WHAT THE TASK REQUIRES →
Taking the line with "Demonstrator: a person" as the first and the last line of the listing as the final one, please copy exactly those lines and no others, without pictures.

COLLECTED DATA →
· · · · ·
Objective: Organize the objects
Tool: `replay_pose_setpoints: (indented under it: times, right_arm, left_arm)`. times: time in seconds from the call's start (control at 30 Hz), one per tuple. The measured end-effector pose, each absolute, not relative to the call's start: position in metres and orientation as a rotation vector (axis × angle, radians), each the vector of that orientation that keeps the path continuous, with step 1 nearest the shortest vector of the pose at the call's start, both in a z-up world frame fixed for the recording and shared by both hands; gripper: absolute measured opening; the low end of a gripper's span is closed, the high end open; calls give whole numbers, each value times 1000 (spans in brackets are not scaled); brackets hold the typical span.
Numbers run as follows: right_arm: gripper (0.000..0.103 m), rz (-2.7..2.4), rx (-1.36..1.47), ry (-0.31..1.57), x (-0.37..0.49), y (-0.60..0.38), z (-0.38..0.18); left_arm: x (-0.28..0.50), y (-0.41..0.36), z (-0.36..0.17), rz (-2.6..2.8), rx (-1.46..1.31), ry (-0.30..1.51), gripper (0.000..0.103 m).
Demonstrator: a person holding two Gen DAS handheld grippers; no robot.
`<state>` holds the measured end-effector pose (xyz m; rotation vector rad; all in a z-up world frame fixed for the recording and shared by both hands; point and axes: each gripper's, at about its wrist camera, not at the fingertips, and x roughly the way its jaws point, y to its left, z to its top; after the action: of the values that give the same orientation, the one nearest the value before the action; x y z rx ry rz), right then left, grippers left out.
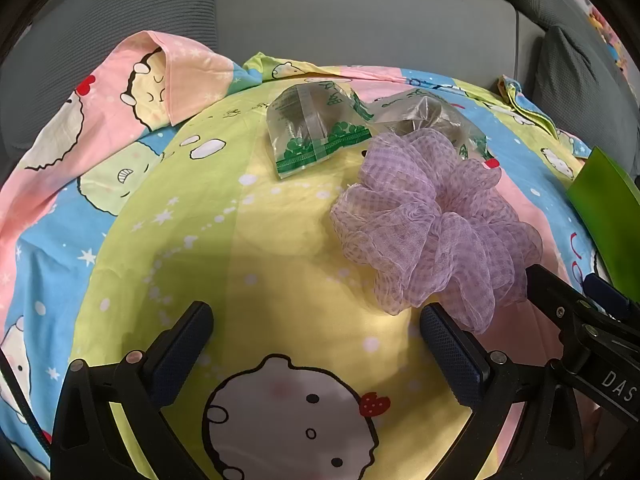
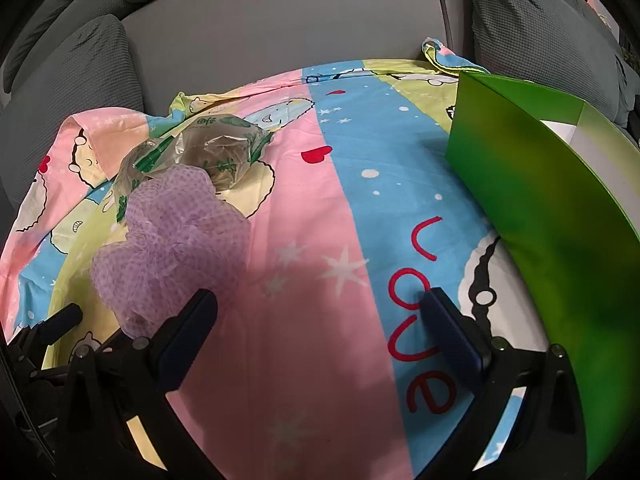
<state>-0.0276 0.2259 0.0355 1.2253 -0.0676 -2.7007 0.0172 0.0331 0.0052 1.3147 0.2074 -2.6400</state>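
A purple mesh scrunchie (image 1: 432, 224) lies on the cartoon-print sheet (image 1: 280, 248), just ahead and right of my open, empty left gripper (image 1: 316, 328). Two clear plastic packets with green print lie behind it: one (image 1: 312, 128) to the left, one (image 1: 436, 114) partly under the scrunchie. In the right wrist view the scrunchie (image 2: 172, 240) and packets (image 2: 208, 152) lie to the left of my open, empty right gripper (image 2: 320, 316). A green box (image 2: 552, 216) stands at the right. My right gripper's finger shows in the left wrist view (image 1: 560, 300), close beside the scrunchie.
The sheet (image 2: 352, 184) covers a rounded surface in front of a grey sofa (image 2: 280, 20) with dark cushions (image 2: 532, 28). The green box's corner shows in the left wrist view (image 1: 604, 208) at the right edge. A sheet fold (image 1: 160, 72) rises at the back left.
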Motion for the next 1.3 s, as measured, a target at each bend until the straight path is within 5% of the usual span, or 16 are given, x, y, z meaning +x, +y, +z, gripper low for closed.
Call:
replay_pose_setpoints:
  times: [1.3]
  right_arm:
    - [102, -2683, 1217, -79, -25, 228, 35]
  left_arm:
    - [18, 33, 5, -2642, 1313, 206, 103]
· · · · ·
THE ANSWER →
Demonstrator: a person holding two Gen DAS handheld grippers; no robot.
`<state>` holds the measured end-effector pose (xyz m; rotation vector rad; all in a z-up world frame fixed for the recording and shared by both hands; point and axes: each gripper's, at about its wrist camera, not at the fingertips, and x roughly the way its jaws point, y to its left, z to its top; after the action: of the values that give the same orientation, the one nearest the value before the action; x y z rx ry rz), right then left, grippers left out.
<state>-0.0276 0.2259 0.0355 1.2253 -0.0676 -2.7007 0.0172 0.0331 0.0052 1.3147 0.2074 -2.6400</state>
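A purple mesh scrunchie (image 1: 432, 224) lies on the cartoon-print sheet (image 1: 280, 248), just ahead and right of my open, empty left gripper (image 1: 316, 328). Two clear plastic packets with green print lie behind it: one (image 1: 312, 128) to the left, one (image 1: 436, 114) partly under the scrunchie. In the right wrist view the scrunchie (image 2: 172, 240) and packets (image 2: 208, 152) lie to the left of my open, empty right gripper (image 2: 320, 316). A green box (image 2: 552, 216) stands at the right. My right gripper's finger shows in the left wrist view (image 1: 560, 300), close beside the scrunchie.
The sheet (image 2: 352, 184) covers a rounded surface in front of a grey sofa (image 2: 280, 20) with dark cushions (image 2: 532, 28). The green box's corner shows in the left wrist view (image 1: 604, 208) at the right edge. A sheet fold (image 1: 160, 72) rises at the back left.
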Motion for the next 1.3 s, as measured, a target at each bend until the straight path is within 5% of the usual span, or 16 are given, x, y, z meaning +x, +y, +z, gripper low for closed.
Call:
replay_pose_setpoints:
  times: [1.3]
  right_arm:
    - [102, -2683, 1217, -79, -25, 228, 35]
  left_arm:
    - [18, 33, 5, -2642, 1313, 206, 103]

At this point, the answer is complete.